■ **WORK TO COMPLETE**
In the data, find the word "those" and copy out every line that has it.

%%

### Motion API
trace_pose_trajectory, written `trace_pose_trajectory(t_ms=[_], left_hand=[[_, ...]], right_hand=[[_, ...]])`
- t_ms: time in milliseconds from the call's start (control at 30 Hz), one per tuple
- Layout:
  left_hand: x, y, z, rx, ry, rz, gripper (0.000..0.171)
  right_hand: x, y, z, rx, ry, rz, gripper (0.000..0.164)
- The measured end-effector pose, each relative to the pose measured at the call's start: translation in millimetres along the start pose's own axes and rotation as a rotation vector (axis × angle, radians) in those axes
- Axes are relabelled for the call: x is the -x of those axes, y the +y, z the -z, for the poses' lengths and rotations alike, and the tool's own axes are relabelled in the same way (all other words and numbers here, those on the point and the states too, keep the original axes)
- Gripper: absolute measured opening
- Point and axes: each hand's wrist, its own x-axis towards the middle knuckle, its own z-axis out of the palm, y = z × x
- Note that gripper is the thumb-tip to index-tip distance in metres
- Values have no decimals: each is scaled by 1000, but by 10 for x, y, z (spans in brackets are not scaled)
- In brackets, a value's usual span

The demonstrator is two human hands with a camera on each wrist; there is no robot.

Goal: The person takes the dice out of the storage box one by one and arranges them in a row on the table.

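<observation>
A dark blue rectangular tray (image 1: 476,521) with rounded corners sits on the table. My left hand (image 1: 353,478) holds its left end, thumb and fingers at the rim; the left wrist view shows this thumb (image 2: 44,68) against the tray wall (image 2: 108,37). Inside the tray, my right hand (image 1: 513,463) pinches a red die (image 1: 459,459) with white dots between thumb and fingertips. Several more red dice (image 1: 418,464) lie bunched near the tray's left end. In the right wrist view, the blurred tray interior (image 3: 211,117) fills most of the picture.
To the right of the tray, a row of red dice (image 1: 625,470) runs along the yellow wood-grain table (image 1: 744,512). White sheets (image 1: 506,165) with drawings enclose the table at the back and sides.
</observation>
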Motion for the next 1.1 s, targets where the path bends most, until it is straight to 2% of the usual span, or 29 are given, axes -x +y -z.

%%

■ **EXERCISE OUTPUT**
- The measured end-effector pose, each relative to the pose measured at the call's start: translation in millimetres along the start pose's own axes and rotation as a rotation vector (axis × angle, radians) in those axes
- Axes are relabelled for the call: x is the -x of those axes, y the +y, z the -z, for the poses' lengths and rotations alike, and the tool's own axes are relabelled in the same way (all other words and numbers here, those on the point and the states too, keep the original axes)

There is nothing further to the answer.